Here's where things ultimately seem to go wrong. From looking at the vpxa.log on the ESXi host we see something like this (unrelated operations removed for brevity):
2023-01-18T07:36:00.346Z In(166) Vpxa[2099604]: [Originator@6876 sub=vpxLro opID=SWI-2085ce76-58] [VpxLRO] -- BEGIN lro-205016 -- vpxa -- vpxapi.VpxaService.GetVmScreenshot -- 52189394-fa47-1531-ac6d-25895cdad128
2023-01-18T07:37:15.348Z Wa(164) Vpxa[2099591]: [Originator@6876 sub=IO.Connection opID=SWI-2085ce76-58] Failed to connect; <io_obj p:0x000000f550f47588, h:18, <TCP '2400:3740:200:6710::20 : 59627'>, <TCP '2400:3740:200:6710::20 : 443'>>, e: 110(Connection timed out), duration: 75001msec
2023-01-18T07:37:15.349Z In(166) Vpxa[2099591]: [Originator@6876 sub=IO.Connection opID=SWI-2085ce76-58] Failed to shutdown socket; <io_obj p:0x000000f550f47588, h:18, <TCP '2400:3740:200:6710::20 : 59627'>, <TCP '2400:3740:200:6710::20 : 443'>>, e: 104(shutdown: Connection reset by peer)

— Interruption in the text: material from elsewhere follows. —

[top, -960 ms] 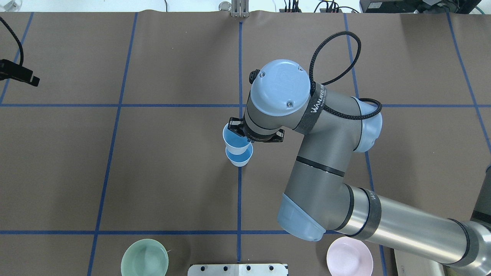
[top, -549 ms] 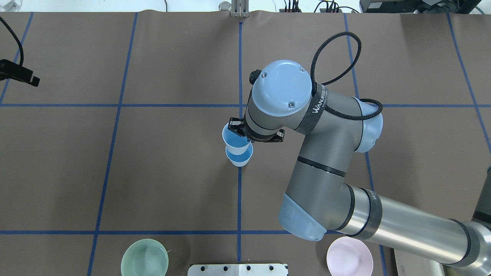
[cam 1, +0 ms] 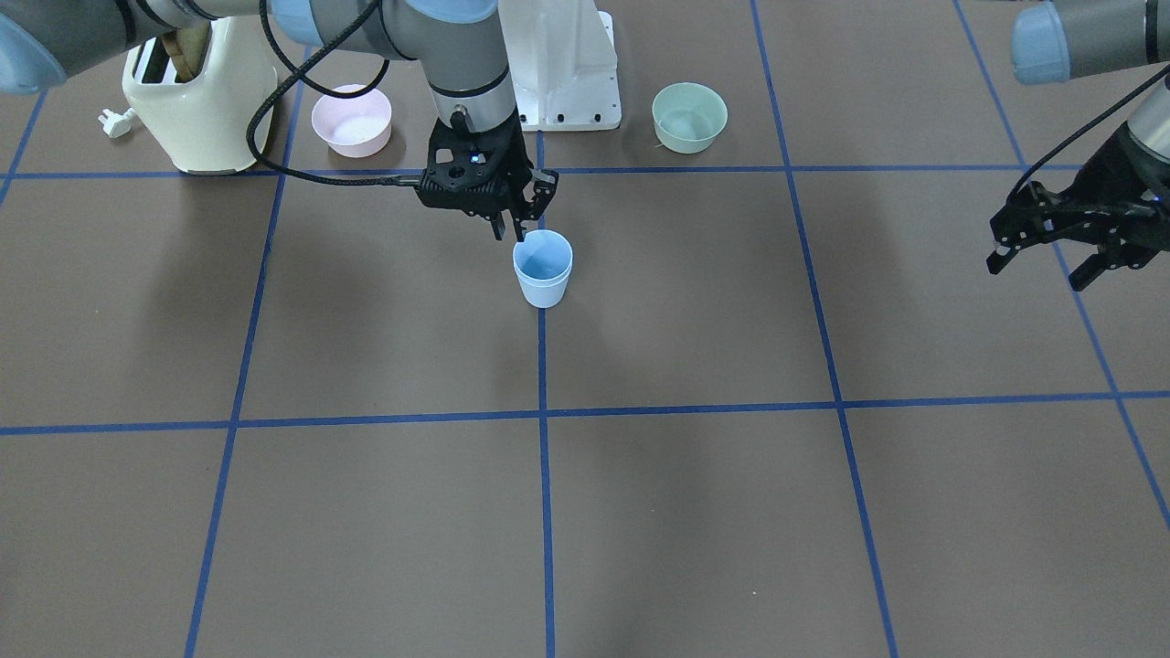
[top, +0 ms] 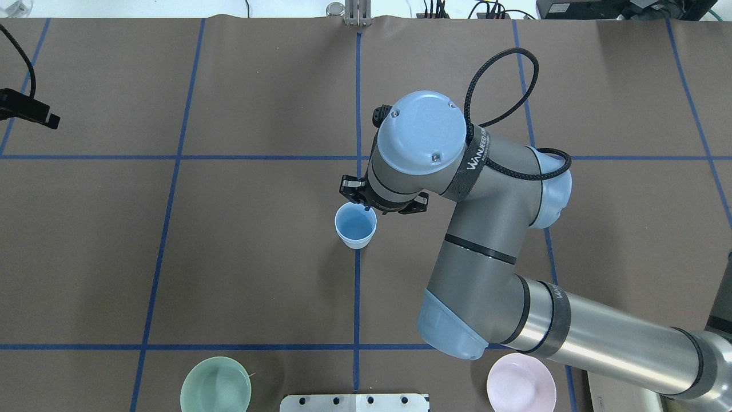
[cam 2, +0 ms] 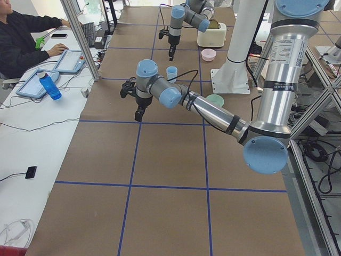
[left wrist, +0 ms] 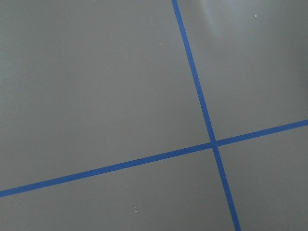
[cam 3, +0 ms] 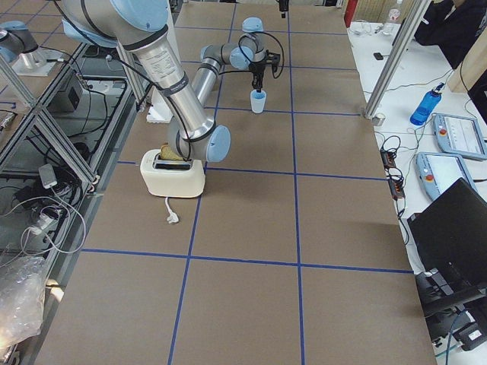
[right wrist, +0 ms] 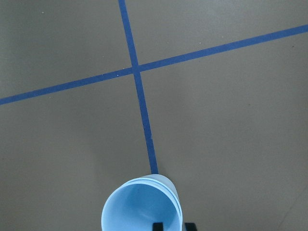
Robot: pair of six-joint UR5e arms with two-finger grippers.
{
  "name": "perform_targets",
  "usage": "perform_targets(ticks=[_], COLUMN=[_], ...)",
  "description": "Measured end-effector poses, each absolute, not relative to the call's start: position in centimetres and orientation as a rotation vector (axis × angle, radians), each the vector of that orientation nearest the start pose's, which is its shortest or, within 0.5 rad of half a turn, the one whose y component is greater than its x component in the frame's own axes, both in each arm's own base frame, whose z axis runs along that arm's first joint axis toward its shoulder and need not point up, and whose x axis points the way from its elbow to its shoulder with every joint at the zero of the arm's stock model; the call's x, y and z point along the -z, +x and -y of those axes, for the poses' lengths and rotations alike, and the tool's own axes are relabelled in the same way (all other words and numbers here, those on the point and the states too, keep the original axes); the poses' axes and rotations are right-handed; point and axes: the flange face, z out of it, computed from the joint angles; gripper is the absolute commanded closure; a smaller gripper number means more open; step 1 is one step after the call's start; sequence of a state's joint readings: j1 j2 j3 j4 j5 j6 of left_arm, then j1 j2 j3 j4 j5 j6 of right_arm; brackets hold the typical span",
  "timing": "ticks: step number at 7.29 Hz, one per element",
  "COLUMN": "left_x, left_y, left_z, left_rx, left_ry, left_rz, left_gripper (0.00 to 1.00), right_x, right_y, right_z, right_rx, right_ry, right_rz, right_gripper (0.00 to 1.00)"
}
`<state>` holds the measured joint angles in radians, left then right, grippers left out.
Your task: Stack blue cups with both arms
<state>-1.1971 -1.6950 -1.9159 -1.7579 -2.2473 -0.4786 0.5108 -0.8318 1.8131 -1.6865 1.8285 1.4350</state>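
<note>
The two light-blue cups stand nested, one inside the other, upright on the brown table at the centre blue line. They also show in the front view and the right wrist view. My right gripper hovers just above the stack's rim on the robot's side, slightly open and holding nothing; its fingertips show at the bottom edge of the wrist view. My left gripper is open and empty, far off to the robot's left over bare table.
A green bowl and a pink bowl sit near the robot's base. A cream toaster stands beside the pink bowl. The white base pedestal is behind the cups. A person sits at the side bench.
The upper cup, held tilted above the lower one, has dropped down into it. The right gripper has let it go and stays just above.
</note>
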Motion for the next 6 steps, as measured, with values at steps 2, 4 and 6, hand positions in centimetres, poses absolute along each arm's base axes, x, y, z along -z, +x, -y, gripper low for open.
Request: perform_targets(ticks=[2, 4, 6], left_x=[-40.8, -40.9, -41.4], left_y=[12.7, 12.7, 12.1], left_z=[51.8, 51.8, 52.0], left_rx=[-0.125, -0.124, -0.140], left_ry=[0.302, 0.300, 0.309], left_rz=[-0.853, -0.854, -0.846], left_gripper=[0.02, 0.02, 0.02], right_x=[-14.3, -16.6, -21.1], right_y=[-50.5, -48.2, -39.5], right_z=[41.0, 43.2, 49.9], right_rx=[-0.235, -0.221, -0.099], right_ry=[0.065, 0.113, 0.139], right_rz=[0.938, 0.967, 0.952], right_gripper=[0.00, 0.00, 0.00])
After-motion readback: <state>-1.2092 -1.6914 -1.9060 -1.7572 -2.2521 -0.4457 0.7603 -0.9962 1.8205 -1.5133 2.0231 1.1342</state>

2023-01-18T07:37:15.349Z Wa(164) Vpxa[2099591]: [Originator@6876 sub=HttpConnectionPool-000000 opID=SWI-2085ce76-58] Failed to get pooled connection; <cs p:000000f5505b3950, TCP:[2400:3740:200:6710::20]:443>, (null), duration: 75002msec, N7Vmacore15SystemExceptionE(Connection timed out)
2023-01-18T07:37:15.351Z Wa(164) Vpxa[2099556]: --> [context]zKq7AVICAgAAAEkBOQEMdnB4YQAAYxwbbGlidm1hY29yZS5zbwAAsFUvAN9PNQCoUDUARVg1AH1eNQADBzAA7oEvAACeLwArGEEBO30AbGlicHRocmVhZC5zby4wAAJ90Q5saWJjLnNvLjYA[/context]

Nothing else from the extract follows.